RAADfest was thus in some rare moments a social drama, even if unintentionally. Divides in the communities there, invested financially but also emotionally in human enhancement and life extension, occasionally showed disagreement over the shape this future would take. Yet these moments were few and mostly subtle, while the efforts to build bridges between potential divides seemed more numerous. One major organizer of RAADfest, Bill Faloon, paid for cryonicists attending the “Teens and Twenties” event to attend RAADfest as well, and he also participated in decisions (as one of the 5 members of the Coalition for Radical Life Extension) to include singularitarian voices like those of Kurzweil, Goertzel, and US Transhumanist Party members like Stolyarov (its chairperson) and Charlie Kam (its most recent presidential candidate). The Coalition itself, in its composition (link), seemed designed to blend these different subcommunities of interest into one broader community. In most instances, organizers and speakers emphasized common ground, including excitement about the future, in a conference that otherwise focused on the difficult realities of fending off death and disease. Surely some such efforts to bridge these biological-digital divides (or at least bridge forms of diverse thought) must be a part of sustaining a self-described Coalition of Radical Life Extension.

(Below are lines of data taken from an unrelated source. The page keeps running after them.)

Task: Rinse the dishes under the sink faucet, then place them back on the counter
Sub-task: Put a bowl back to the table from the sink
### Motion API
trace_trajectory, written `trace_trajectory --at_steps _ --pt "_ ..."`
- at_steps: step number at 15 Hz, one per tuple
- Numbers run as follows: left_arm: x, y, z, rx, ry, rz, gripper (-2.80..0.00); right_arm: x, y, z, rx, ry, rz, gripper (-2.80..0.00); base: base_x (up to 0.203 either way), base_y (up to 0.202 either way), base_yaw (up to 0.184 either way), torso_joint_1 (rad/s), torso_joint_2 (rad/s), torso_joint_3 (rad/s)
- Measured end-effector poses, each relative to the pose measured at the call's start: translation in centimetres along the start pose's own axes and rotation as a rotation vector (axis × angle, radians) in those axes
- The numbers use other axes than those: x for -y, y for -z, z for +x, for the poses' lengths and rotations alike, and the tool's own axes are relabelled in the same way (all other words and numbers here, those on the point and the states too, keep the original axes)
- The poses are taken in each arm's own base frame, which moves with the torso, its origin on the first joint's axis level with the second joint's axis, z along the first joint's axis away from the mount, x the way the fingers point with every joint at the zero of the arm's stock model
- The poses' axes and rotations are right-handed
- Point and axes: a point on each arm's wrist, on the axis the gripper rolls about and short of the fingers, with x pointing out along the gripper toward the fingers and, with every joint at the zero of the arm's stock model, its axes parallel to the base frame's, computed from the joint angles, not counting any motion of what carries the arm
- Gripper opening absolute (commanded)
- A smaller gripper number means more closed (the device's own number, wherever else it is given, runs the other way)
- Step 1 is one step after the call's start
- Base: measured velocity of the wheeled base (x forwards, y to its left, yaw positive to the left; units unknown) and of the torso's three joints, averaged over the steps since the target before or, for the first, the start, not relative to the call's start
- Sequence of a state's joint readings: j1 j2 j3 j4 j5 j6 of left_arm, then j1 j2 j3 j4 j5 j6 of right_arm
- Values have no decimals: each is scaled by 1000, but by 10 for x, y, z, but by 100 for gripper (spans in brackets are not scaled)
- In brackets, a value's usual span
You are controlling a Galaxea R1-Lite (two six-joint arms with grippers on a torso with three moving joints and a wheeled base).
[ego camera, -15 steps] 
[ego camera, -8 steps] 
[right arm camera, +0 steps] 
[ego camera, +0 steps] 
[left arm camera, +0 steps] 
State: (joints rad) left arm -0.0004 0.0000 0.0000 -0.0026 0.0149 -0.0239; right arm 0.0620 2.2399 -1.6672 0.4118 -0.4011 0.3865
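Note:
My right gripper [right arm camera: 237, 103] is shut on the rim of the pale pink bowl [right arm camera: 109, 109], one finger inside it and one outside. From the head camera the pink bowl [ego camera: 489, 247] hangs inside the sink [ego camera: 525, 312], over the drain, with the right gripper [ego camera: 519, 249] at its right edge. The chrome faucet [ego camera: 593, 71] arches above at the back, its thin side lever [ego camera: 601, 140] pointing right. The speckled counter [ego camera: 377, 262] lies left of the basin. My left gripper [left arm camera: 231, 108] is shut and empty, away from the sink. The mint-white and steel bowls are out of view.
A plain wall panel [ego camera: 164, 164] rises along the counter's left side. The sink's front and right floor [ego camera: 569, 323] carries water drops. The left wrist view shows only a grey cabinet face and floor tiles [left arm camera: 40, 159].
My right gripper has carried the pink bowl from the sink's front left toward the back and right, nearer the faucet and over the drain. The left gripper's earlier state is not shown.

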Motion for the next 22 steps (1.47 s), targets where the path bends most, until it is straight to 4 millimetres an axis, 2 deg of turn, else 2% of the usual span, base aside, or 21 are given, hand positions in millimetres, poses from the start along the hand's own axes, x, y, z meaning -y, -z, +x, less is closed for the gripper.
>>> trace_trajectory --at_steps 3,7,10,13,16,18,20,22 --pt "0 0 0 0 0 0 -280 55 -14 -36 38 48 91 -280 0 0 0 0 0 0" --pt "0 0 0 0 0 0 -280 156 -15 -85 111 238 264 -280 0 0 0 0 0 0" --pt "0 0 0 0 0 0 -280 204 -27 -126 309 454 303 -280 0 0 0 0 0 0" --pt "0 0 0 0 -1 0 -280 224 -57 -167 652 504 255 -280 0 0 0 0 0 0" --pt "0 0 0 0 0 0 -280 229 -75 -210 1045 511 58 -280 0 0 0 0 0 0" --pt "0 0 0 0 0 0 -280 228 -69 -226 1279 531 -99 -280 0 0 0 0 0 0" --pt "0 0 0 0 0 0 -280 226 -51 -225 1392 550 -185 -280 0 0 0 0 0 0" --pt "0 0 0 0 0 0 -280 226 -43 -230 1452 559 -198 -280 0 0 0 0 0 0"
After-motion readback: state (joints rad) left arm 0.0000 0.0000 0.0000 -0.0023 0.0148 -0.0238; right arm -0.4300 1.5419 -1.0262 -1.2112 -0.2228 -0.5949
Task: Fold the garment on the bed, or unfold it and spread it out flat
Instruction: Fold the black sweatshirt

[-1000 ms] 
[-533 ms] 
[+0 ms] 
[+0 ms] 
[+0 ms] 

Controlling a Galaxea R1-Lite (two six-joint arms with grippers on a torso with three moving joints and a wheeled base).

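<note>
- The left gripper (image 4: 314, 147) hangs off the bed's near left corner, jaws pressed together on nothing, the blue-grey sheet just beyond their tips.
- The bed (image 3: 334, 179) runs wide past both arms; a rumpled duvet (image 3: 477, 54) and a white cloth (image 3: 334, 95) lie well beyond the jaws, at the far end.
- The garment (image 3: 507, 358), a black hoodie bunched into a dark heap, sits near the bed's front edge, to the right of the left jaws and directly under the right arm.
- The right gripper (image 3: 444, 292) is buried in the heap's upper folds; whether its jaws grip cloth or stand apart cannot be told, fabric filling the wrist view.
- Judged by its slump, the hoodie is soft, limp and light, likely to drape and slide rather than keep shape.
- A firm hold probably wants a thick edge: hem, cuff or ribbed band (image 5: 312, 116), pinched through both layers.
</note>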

* Ambassadors and Activists refer to the two categories of non-VIP attendees. Ambassador entries cost more and include video access to the speeches, along with a few other perks. The title was chosen because it was apparently the goal to allow for activists to express their preferences while hosting ambassadorial, diplomatic attempts to bridge those differences and forge, not just a coalition, but a single community.